Ce tableau que M. Ingres vient d’entreprendre est destiné à la galerie du Luxembourg, pour lequel l’éminent artiste achève également une répétition modifiée du tableau de la Vierge à l’hostie, qui appartient au prince impérial de Russie. Dans ce dernier tableau, la Vierge, les mains jointes devant un autel, adore la divinité de son fils dans le calice et l’hostie, emblèmes de la rédemption du genre humain ; mais le saint Nicolas et le saint Alexandre, protecteurs de l’empire russe, sont remplacés sur le second plan du tableau par saint Denis et par sainte Geneviève, protecteurs de la France. Ces deux belles compositions, jointes aux tableaux de Roger et Angélique et des Clés de saint Pierre, déjà placés au Luxembourg, et au plafond de l’Apothéose d’Homère qu’on voit au Louvre, permettront un jour d’apprécier M. Ingres, sinon c mplétement, du moins sous les principaux aspects de son talent. Ajoutons que l’illustre maître achève encore en ce moment, pour la famille du roi Louis-Philippe, un tableau représentant Jésus au milieu des docteurs, qui lui avait été commandé par l’ancienne liste civile. Cette vaste composition, l’une des plus complètes et des plus travaillées que M. Ingres ait jamais exécutées, suffirait pour prouver qu’il a su se maintenir à sa hauteur, et que chez lui rien n’annonce le déclin. On peut juger de l’intérêt et de l’importance de ces derniers travaux par les dessins qui viennent d’en être donnés dans la collection des Œuvres de M. Ingres, gravées au trait par M. Réveil, et que M. Magimel, un de ses élèves de prédilection, vient d’éditer[1]. Ce précieux recueil, dont M. Ingres lui-même a surveillé la publication, ajoutant à quelques-uns des morceaux qu’il renferme d’heureux accessoires, de curieuses variantes, se compose de cent deux dessins, et nous permet d’embrasser d’un seul coup d’œil cette existence d’artiste si bien remplie, et qui comprend plus d’un demi-siècle. M. Ingres a dû lutter contre plus d’un obstacle et s’est vu long-temps méconnu. Rien n’a pu le détourner de la ligne qu’il s’était tracée et qu’il savait être la bonne, ni les conseils timides de l’amitié, ni les emportemens de la critique, ni les séductions du monde. Il nous montre aujourd’hui ce que peuvent le talent et la volonté réunis, et à quelle hauteur peut s’élever l’homme qui a la conscience de sa force et le sentiment juste et profond du vrai et du beau.

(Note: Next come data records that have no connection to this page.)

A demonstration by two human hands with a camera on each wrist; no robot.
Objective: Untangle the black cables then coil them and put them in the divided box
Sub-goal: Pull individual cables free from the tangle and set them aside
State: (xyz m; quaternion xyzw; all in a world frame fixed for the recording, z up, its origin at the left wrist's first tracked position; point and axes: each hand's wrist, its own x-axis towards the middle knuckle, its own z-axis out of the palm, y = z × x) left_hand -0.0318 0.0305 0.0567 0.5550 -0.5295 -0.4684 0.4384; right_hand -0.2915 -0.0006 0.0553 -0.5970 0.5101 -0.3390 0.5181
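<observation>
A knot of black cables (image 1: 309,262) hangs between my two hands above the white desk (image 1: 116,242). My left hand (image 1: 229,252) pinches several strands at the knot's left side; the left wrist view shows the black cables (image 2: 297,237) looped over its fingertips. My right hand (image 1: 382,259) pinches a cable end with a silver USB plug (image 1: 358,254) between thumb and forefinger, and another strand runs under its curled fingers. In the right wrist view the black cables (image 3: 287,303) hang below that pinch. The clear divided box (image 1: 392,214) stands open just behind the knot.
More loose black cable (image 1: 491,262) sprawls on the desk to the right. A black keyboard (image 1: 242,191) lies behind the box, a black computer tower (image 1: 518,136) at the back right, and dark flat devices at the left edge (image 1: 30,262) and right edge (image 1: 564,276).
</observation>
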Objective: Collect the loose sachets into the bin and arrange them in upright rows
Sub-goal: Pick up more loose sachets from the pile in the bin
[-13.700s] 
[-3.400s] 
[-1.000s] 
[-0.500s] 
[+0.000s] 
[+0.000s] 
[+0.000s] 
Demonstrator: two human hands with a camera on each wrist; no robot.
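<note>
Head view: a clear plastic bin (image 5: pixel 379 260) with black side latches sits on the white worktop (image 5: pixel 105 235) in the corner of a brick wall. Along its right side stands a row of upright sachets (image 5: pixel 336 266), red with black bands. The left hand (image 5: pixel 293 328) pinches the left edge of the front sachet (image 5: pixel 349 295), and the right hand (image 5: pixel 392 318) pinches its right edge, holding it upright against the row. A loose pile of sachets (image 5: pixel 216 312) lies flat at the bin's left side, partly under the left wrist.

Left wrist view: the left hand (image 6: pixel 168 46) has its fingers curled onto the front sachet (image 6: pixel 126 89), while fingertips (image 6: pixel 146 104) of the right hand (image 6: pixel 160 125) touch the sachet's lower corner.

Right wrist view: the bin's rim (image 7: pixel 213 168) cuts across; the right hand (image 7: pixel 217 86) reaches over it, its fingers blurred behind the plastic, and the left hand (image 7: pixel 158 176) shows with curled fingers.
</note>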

M. Ingres laissera dans l’histoire de l’art français une trace durable et profonde. Son influence aura été d’autant plus réelle, qu’il ne l’aura pas seulement exercée comme artiste, mais à titre d’homme qui se respecte, qui respecte le public et qui sait allier l’élévation du caractère

  1. Voyez sur cette collection la livraison du 15 décembre.